Genosse Hamma Hammami, Vorsitzender der POT und der Volksfront spricht
Rund 300 Teilnehmer/innen kamen am Samstag, den 4.11.17 in Tunis zu einer Veranstaltung der Arbeiterpartei Tunesiens (POT) zum 100. Jahrestag der Oktoberrevolution. 17 marxistisch-leninistische Bruderparteien und -organisationen aus Ecuador, Dominikanische Republik, Burkina Faso, Marokko, Peru, Brasilien, Spanien, Mexiko, Pakistan, Indien, Frankreich, Benin, Elfenbeinküste, Türkei, Iran, Dänemark, Deutschland waren als Gäste anwesend.
Bei den Teilnehmer/innen konnte man ihre Begeisterung für die Oktoberrevolution spüren. In einer Podiumspräsentation nahmen der Vorsitzende der POT, Genosse Hamma Hammami, der Vertreter der Internationalen Konferenz marxistisch-leninistischer Parteien und Organisationen (IKMLPO), Pablo aus Ecuador, sowie Sprecher aller Mitgliedsparteien der Front populaire Tunesiens zur Oktoberrevolution und ihrer Bedeutung für heute Stellung.
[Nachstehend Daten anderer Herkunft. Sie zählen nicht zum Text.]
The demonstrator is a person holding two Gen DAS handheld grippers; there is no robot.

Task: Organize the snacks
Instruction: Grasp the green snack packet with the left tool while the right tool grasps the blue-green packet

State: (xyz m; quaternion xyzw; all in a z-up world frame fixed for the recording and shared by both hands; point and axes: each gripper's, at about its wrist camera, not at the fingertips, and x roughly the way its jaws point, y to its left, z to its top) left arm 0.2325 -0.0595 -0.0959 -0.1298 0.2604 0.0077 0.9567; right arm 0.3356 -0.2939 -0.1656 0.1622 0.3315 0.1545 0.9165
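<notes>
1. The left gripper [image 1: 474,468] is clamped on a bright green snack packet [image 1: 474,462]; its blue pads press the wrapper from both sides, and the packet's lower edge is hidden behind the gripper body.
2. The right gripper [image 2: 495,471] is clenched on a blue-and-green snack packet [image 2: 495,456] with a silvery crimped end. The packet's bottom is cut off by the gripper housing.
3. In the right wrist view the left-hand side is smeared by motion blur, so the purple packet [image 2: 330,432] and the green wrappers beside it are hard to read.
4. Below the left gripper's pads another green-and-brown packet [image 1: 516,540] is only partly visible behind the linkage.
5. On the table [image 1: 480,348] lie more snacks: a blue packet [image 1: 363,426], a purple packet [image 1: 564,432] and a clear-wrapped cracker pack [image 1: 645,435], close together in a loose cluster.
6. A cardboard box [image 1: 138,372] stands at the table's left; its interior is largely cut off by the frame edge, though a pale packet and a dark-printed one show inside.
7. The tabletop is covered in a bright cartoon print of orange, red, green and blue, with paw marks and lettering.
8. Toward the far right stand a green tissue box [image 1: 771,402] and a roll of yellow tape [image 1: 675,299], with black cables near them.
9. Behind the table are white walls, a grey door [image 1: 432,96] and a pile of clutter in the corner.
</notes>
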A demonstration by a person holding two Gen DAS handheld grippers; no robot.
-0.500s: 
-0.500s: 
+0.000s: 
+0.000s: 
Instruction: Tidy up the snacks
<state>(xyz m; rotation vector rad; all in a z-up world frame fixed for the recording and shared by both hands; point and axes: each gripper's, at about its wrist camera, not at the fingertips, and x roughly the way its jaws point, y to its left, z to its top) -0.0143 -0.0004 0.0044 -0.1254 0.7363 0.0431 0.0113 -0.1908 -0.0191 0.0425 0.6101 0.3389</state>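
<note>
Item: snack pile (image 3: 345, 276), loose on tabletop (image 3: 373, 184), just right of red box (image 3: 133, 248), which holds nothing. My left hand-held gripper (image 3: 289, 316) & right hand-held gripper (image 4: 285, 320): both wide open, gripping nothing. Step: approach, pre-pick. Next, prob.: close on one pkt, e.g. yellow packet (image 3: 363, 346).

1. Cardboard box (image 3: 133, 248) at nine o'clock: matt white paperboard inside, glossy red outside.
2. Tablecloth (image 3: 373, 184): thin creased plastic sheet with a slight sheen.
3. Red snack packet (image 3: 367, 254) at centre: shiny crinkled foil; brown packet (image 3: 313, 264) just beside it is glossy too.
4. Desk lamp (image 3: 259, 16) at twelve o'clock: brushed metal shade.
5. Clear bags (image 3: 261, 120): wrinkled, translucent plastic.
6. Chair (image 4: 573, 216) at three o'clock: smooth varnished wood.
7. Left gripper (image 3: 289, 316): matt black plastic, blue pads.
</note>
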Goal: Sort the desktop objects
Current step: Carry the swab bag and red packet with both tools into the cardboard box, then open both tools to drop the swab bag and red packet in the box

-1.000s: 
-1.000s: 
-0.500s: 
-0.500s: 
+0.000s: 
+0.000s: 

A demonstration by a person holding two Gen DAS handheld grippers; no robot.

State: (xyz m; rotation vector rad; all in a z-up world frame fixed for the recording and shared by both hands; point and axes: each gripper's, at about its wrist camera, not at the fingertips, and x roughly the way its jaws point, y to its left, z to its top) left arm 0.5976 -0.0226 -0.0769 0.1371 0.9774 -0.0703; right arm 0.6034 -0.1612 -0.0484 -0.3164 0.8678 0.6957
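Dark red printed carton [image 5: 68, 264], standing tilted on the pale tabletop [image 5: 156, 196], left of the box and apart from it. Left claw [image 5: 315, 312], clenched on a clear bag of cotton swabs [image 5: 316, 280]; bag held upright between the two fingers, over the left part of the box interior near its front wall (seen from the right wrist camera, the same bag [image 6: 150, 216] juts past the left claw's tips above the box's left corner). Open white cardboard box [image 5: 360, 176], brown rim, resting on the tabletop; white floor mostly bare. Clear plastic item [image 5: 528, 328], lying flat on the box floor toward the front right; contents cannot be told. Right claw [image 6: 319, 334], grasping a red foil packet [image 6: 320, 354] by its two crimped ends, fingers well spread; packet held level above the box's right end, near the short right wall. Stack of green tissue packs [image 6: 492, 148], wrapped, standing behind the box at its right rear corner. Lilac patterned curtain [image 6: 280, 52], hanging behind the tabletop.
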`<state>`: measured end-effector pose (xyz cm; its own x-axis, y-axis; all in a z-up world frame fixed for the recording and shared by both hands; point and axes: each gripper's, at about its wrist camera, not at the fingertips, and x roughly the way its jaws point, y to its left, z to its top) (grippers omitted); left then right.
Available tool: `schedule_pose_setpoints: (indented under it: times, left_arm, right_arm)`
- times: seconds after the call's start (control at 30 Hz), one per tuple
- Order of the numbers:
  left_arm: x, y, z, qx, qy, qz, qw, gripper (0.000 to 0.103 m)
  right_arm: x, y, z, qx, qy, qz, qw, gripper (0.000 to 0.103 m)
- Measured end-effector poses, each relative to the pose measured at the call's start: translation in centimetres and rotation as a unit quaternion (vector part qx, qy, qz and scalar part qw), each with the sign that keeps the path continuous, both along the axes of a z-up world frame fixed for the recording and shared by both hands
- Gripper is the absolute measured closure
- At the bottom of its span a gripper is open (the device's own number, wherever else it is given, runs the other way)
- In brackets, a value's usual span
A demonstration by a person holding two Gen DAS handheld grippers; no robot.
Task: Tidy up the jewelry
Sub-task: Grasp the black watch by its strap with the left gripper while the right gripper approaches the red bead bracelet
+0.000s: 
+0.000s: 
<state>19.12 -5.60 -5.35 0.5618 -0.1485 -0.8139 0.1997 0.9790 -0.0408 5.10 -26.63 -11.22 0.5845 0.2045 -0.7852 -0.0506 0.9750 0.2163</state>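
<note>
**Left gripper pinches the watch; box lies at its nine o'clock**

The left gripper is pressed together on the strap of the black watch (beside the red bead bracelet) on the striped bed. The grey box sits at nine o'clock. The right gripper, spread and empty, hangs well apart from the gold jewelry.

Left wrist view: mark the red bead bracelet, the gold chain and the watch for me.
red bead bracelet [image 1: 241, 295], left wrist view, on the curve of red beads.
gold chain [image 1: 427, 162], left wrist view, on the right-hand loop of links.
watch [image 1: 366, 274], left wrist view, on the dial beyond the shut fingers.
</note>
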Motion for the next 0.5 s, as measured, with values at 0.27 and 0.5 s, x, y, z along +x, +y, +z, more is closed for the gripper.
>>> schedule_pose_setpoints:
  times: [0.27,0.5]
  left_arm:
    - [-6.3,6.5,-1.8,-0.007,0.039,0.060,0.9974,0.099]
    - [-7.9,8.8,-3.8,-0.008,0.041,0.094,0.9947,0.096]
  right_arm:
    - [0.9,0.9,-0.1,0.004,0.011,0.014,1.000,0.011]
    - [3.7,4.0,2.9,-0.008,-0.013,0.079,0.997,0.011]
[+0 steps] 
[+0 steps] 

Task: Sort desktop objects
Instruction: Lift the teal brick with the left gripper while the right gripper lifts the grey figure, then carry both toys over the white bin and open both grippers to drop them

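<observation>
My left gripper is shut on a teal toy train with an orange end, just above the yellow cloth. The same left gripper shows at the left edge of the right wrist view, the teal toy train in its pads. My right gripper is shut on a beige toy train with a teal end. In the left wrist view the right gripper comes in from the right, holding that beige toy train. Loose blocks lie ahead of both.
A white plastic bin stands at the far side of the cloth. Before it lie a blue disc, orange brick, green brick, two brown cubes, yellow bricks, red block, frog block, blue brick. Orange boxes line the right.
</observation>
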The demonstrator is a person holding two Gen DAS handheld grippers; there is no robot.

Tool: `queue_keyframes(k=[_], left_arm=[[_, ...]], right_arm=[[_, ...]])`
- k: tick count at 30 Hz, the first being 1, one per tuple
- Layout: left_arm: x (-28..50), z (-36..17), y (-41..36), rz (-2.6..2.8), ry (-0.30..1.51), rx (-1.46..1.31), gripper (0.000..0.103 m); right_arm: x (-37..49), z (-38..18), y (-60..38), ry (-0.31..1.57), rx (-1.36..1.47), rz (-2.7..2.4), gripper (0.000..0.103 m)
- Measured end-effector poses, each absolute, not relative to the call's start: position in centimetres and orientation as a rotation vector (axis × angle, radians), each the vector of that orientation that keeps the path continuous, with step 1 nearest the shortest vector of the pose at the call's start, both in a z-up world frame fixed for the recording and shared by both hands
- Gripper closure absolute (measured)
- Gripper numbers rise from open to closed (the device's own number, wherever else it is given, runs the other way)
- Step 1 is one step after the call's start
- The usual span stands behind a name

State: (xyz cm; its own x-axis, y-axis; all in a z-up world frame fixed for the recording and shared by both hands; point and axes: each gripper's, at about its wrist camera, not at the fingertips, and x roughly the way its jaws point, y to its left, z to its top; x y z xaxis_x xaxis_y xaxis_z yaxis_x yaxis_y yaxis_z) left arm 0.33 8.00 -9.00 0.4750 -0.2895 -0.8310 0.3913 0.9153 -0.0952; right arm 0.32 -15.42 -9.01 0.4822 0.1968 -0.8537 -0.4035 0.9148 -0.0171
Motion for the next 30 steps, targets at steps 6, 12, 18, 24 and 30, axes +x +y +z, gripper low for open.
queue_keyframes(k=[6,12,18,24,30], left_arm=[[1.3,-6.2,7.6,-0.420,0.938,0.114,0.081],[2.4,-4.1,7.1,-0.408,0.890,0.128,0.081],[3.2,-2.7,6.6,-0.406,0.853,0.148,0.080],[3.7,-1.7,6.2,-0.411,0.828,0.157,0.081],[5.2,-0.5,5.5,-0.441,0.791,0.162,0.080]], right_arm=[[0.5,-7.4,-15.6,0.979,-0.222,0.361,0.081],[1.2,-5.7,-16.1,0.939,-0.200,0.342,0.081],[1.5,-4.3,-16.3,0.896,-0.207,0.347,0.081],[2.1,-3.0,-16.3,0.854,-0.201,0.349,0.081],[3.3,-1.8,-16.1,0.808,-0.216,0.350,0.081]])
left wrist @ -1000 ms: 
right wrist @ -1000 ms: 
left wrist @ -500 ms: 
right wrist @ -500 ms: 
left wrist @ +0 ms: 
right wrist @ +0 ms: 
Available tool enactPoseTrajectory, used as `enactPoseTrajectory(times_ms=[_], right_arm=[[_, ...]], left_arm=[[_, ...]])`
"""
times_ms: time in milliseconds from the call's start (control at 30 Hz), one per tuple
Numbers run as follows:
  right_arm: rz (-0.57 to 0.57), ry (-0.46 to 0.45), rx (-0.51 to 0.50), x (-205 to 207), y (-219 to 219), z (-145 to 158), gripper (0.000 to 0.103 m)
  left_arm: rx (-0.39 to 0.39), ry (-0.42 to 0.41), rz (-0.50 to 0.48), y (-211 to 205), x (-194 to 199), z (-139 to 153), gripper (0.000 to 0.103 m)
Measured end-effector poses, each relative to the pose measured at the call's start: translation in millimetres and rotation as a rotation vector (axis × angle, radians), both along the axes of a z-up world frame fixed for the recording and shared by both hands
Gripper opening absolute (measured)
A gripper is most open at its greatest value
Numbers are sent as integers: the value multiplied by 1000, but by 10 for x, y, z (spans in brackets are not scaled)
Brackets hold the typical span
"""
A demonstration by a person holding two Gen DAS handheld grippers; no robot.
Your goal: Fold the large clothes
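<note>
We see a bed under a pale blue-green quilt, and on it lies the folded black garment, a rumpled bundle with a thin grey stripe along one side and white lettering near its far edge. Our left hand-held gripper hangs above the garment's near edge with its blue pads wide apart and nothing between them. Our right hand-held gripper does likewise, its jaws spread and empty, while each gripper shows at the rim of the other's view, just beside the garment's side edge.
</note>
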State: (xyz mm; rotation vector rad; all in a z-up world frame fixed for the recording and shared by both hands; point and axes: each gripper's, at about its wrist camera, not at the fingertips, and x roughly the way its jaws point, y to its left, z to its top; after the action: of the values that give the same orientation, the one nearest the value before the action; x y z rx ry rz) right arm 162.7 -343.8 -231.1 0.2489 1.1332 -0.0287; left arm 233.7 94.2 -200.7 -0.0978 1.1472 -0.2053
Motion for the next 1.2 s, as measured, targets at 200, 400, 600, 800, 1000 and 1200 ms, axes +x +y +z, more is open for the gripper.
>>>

Neben historischen Fragen, wurde auch aufgeworfen, was man heute aus der Oktoberrevolution lernen kann. Nach dem Podium hatten die Teilnehmer/innen im Saal die Möglichkeit, etwas zum Thema zu sagen. Das wurde eindrücklich, voller Energie und Schwung genutzt. Dabei ging es auch um die Möglichkeiten, in Tunesien eine reaktionäre Entwicklung zu verhindern und die auf halbem Wege stehen gebliebene Revolution voranzubringen. Die Veranstaltung war ein bemerkenswertes Zeugnis des gemeinsamen revolutionären Willens aller fortschrittlichen und revolutionären Kräfte in Tunesien, diesen Weg Richtung Sozialismus weiter zu gehen.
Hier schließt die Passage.